Watch what happens when you turn up the volume on Proverbs and Job and let them interact: it’s a plain fact of everyday experience that, like Proverbs assumes, doing the right thing often leads to greater fortune. Disciplined people tend to do better in life than undisciplined people. People who can delay gratification end up succeeding more than those who can’t. Humble people don’t open themselves up to the liabilities that hubris creates. It’s good to hold onto the wisdom of Proverbs.
However, if you hold the Proverbs view without pressing into the tension created by the story that Job tells, what will you do when the best people you know suffer? What will you do when you see bad people enjoying good things? Will you have the spiritual imagination that can stretch around both of these big ideas, giving you the capacity to live with the wisdom of Proverbs while being sobered by the story of Job? Together, with their tensions blaring, these two texts can help us live more fully in a world where virtue is often rewarded, but where that formula is sometimes absurdly disrupted. Pressing into the tension that exists between Proverbs and Job can form us in our devotion to God with a kind of nuance and dexterity that won’t come if we treat the whole thing like a math problem that needs to be solved.

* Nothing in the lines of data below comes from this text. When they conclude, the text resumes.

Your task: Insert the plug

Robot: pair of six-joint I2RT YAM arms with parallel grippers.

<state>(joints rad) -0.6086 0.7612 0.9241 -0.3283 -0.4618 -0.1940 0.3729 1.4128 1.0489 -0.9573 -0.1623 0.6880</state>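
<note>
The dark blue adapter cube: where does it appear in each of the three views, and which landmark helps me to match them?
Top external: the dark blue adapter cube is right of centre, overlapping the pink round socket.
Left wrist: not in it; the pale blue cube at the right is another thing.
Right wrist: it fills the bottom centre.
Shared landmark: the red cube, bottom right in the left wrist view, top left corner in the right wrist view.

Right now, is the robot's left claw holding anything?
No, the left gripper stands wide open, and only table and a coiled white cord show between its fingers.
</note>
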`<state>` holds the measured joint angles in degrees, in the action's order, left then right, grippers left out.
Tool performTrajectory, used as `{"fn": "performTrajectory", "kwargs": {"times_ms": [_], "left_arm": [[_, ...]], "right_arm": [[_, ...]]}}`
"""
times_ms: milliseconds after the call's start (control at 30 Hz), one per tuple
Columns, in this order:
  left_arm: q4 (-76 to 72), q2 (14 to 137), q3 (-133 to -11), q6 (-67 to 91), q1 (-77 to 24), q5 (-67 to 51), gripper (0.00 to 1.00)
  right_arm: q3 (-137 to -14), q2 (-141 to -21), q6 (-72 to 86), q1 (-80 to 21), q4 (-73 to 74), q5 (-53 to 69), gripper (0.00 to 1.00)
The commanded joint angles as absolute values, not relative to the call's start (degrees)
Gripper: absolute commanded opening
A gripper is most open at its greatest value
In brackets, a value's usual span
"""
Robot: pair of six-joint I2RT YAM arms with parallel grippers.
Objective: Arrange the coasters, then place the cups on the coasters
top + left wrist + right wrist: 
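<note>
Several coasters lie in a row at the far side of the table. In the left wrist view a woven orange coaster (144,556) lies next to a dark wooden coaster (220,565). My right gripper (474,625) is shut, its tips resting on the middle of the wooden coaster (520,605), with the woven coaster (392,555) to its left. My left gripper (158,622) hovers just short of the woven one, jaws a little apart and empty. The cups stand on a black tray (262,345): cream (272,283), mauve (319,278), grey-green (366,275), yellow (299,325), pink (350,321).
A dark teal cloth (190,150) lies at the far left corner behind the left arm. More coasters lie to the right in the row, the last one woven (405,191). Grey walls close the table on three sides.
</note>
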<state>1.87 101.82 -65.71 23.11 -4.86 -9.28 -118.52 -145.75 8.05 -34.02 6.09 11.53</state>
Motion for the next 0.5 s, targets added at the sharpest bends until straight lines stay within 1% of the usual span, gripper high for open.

I point all of this out because some people seem to be assuming that God would never give us a world that reveals things that are in tension with what God reveals in the Bible. I don’t know where that assumption comes from. In fact, if we find these tensions within the text, we probably shouldn’t be surprised to find tensions between the text and the natural world. And if the Bible works better when we press into its tensions instead of forcing them to fit neatly together, could the same be true when we encounter tensions between our reading of the Bible and our understanding of the natural world?
There are real issues that emerge when we listen closely to both the Bible and evolutionary science. Like, what do we do with death that precedes human sin? Does Paul’s teaching on Adam and Christ hold together if Adam wasn’t a single original human? I don’t think we should be intellectually lazy about these questions (for the record, it’s hard to make good music without a little bit of math). But it’s precisely because of the way I see the Bible using the tensions within it that I think a lot of good can come from the tensions between it and science, too.